Reputation: 1
I have questions about marixMulCUBLAS.cpp(CUDA-9.0) code.
In matrixMultiply function of this code, there are several cublasSgemm calls to calculate matrix multiplication.
However, I don't know why these calls should be called several times. It seems useless.
What is the difference between cublasSgemm warmup call and cublasSgemm calls in loop?
In addition, why induction varialbe j is not exist in cublasSgemm calls?
int matrixMultiply(int argc, char **argv, int devID, sMatrixSize &matrix_size)
{
cudaDeviceProp deviceProp;
checkCudaErrors(cudaGetDeviceProperties(&deviceProp, devID));
int block_size = 32;
// set seed for rand()
srand(2006);
// allocate host memory for matrices A and B
unsigned int size_A = matrix_size.uiWA * matrix_size.uiHA;
unsigned int mem_size_A = sizeof(float) * size_A;
float *h_A = (float *)malloc(mem_size_A);
unsigned int size_B = matrix_size.uiWB * matrix_size.uiHB;
unsigned int mem_size_B = sizeof(float) * size_B;
float *h_B = (float *)malloc(mem_size_B);
// set seed for rand()
srand(2006);
// initialize host memory
randomInit(h_A, size_A);
randomInit(h_B, size_B);
// allocate device memory
float *d_A, *d_B, *d_C;
unsigned int size_C = matrix_size.uiWC * matrix_size.uiHC;
unsigned int mem_size_C = sizeof(float) * size_C;
// allocate host memory for the result
float *h_C = (float *) malloc(mem_size_C);
float *h_CUBLAS = (float *) malloc(mem_size_C);
checkCudaErrors(cudaMalloc((void **) &d_A, mem_size_A));
checkCudaErrors(cudaMalloc((void **) &d_B, mem_size_B));
checkCudaErrors(cudaMemcpy(d_A, h_A, mem_size_A, cudaMemcpyHostToDevice));
checkCudaErrors(cudaMemcpy(d_B, h_B, mem_size_B, cudaMemcpyHostToDevice));
checkCudaErrors(cudaMalloc((void **) &d_C, mem_size_C));
// setup execution parameters
dim3 threads(block_size, block_size);
dim3 grid(matrix_size.uiWC / threads.x, matrix_size.uiHC / threads.y);
// create and start timer
printf("Computing result using CUBLAS...");
// execute the kernel
int nIter = 30;
// CUBLAS version 2.0
{
const float alpha = 1.0f;
const float beta = 0.0f;
cublasHandle_t handle;
cudaEvent_t start, stop;
checkCudaErrors(cublasCreate(&handle));
//Perform warmup operation with cublas
**checkCudaErrors(cublasSgemm(handle, CUBLAS_OP_N, CUBLAS_OP_N, matrix_size.uiWB, matrix_size.uiHA, matrix_size.uiWA, &alpha, d_B, matrix_size.uiWB, d_A, matrix_size.uiWA, &beta, d_C, matrix_size.uiWB));**
// Allocate CUDA events that we'll use for timing
checkCudaErrors(cudaEventCreate(&start));
checkCudaErrors(cudaEventCreate(&stop));
// Record the start event
checkCudaErrors(cudaEventRecord(start, NULL));
**for (int j = 0; j < nIter; j++)
{
//note cublas is column primary!
//need to transpose the order
checkCudaErrors(cublasSgemm(handle, CUBLAS_OP_N, CUBLAS_OP_N, matrix_size.uiWB, matrix_size.uiHA, matrix_size.uiWA, &alpha, d_B, matrix_size.uiWB, d_A, matrix_size.uiWA, &beta, d_C, matrix_size.uiWB));
}**
printf("done.\n");
Upvotes: 0
Views: 272
Reputation: 72372
However, I don't know why these calls should be called several times. It seems useless.

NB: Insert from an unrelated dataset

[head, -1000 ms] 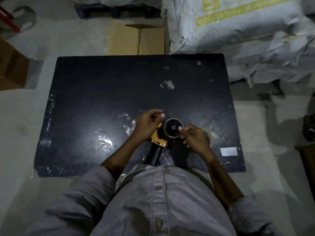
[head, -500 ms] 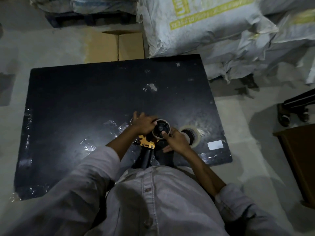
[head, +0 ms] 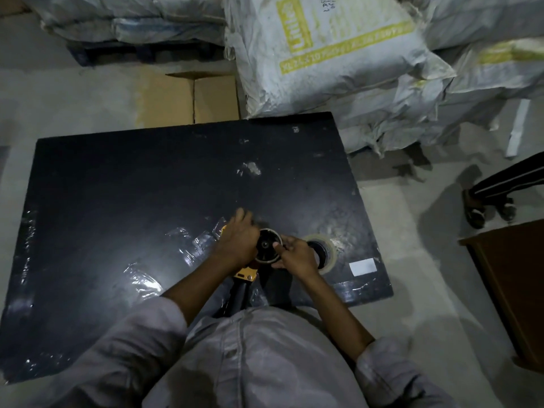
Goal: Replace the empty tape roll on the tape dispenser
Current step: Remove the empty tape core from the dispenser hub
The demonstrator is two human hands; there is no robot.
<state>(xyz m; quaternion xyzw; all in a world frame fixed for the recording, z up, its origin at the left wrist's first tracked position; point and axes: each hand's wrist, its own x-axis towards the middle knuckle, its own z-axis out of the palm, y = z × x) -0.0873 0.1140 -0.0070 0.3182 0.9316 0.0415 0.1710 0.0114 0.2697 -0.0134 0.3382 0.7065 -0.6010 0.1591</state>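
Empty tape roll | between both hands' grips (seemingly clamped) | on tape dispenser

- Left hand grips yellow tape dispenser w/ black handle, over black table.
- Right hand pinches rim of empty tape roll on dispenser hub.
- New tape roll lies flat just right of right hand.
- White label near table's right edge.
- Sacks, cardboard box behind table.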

The code is benchmarking code, and the multiple calls are simply to be able to calculate an average run time over a number of executions of the CUBLAS gemm call.
What is the difference between cublasSgemm warmup call and cublasSgemm calls in loop?
Warm-up is exactly what its name suggests. The first call to CUDA code can result in additional one-time latency associated with the lazy context establishment mechanism of the CUDA runtime API. By running a warm-up call first, this latency can be removed from the performance measurements.
In addition, why induction varialbe j is not exist in cublasSgemm calls?
Because the only purpose of the loop is to allow the call to be run multiple times for average performance measurement.
Upvotes: 1